EXERCISE DESCRIPTION — A single stretch of the material below is to be transcribed exactly, starting at the line with "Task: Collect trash" and ending after the line with "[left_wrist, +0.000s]".
★ ★ ★ ★ ★ ★ ★
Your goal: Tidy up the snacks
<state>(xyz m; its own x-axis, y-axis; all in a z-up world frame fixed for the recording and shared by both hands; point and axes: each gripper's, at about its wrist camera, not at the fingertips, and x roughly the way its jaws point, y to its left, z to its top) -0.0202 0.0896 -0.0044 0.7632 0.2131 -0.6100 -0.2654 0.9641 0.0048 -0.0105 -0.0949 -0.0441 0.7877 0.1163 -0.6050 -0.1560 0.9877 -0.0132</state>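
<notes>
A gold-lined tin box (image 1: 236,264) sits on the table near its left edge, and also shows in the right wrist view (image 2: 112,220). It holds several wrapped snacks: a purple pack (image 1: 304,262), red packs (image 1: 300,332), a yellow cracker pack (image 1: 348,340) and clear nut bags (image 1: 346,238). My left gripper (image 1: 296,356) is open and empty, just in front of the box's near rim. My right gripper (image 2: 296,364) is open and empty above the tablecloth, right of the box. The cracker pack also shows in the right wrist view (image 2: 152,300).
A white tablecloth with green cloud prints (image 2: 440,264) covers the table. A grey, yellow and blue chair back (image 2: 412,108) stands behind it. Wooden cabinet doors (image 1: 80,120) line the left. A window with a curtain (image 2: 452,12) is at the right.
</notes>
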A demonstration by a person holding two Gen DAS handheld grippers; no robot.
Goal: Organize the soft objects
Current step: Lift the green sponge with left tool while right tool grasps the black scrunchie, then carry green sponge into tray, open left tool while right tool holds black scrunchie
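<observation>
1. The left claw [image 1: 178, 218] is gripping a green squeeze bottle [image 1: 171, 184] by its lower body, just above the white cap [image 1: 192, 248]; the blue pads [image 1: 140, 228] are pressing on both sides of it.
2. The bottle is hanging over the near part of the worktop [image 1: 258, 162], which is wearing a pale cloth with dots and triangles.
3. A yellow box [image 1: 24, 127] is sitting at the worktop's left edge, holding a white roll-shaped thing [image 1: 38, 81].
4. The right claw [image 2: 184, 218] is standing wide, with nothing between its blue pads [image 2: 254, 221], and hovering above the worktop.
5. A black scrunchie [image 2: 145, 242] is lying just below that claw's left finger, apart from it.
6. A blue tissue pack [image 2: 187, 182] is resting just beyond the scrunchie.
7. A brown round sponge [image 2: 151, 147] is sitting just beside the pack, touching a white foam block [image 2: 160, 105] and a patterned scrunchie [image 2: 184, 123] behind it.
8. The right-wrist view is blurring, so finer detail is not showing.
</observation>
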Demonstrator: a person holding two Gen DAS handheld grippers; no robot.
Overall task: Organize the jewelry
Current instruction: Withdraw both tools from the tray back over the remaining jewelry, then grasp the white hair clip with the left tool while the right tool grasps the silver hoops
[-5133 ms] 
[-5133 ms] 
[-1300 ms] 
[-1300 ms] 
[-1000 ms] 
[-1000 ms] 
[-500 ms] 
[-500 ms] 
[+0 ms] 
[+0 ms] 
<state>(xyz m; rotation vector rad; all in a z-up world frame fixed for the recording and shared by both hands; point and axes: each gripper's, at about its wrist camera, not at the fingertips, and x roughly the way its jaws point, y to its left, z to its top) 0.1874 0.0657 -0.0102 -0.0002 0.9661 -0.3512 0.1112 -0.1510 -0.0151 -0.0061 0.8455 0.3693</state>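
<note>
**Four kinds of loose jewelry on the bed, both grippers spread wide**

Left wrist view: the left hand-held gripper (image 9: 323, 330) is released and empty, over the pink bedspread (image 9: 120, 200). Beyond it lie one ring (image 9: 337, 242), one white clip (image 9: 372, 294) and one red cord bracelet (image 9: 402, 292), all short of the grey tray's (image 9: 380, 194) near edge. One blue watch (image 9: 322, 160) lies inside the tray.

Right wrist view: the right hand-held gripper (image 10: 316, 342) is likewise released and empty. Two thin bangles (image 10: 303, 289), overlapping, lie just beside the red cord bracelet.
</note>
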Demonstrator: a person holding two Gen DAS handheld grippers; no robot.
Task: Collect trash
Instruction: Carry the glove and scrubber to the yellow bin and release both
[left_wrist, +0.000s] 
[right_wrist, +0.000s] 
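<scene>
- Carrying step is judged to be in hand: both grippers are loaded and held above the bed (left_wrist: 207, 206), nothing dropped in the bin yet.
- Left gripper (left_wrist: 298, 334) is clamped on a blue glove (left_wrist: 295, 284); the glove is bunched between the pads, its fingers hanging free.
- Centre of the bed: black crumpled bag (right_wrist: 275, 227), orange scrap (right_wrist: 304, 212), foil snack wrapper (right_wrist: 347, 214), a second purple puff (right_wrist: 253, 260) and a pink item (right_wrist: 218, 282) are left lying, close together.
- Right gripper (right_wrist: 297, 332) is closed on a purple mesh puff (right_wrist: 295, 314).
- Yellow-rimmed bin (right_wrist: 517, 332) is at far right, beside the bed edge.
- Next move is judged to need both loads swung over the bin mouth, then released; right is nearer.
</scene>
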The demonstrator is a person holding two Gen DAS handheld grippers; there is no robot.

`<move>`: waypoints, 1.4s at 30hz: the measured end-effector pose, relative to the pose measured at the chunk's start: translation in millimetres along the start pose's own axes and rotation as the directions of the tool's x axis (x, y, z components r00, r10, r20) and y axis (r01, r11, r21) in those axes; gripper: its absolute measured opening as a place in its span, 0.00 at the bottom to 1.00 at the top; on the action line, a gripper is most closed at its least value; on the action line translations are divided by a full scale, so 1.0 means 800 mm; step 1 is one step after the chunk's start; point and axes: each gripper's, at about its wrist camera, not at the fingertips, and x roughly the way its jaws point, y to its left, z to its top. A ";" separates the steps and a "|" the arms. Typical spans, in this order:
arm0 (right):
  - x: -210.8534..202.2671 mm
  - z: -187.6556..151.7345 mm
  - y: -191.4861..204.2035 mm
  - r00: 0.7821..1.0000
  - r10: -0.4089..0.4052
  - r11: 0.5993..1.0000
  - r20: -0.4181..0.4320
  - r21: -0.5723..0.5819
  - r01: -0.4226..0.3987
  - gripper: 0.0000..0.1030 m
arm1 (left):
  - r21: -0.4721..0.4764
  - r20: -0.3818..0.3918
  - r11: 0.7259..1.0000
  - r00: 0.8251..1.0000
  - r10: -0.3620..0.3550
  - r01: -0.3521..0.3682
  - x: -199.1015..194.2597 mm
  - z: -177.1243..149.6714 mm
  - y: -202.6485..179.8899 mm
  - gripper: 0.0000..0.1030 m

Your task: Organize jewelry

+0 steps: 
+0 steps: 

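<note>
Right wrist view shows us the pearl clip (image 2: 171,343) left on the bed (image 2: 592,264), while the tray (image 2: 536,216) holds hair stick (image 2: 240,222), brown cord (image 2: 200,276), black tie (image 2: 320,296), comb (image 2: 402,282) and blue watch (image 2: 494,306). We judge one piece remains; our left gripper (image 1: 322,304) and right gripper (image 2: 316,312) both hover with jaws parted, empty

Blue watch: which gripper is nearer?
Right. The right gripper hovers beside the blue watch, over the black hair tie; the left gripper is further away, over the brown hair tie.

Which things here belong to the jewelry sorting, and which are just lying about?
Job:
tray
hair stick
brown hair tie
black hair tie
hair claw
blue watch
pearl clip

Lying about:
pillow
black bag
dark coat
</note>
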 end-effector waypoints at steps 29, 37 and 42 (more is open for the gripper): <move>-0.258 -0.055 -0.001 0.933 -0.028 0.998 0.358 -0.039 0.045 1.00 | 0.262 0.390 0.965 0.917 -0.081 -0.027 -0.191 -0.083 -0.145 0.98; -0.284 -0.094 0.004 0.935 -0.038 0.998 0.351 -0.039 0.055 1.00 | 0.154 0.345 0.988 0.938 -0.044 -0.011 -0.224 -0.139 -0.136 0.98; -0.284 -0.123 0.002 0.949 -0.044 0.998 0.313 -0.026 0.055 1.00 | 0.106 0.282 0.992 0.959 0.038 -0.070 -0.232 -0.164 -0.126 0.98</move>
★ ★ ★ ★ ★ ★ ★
WRITTEN SOLUTION —
Task: Collect trash
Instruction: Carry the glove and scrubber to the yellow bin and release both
[left_wrist, +0.000s] 

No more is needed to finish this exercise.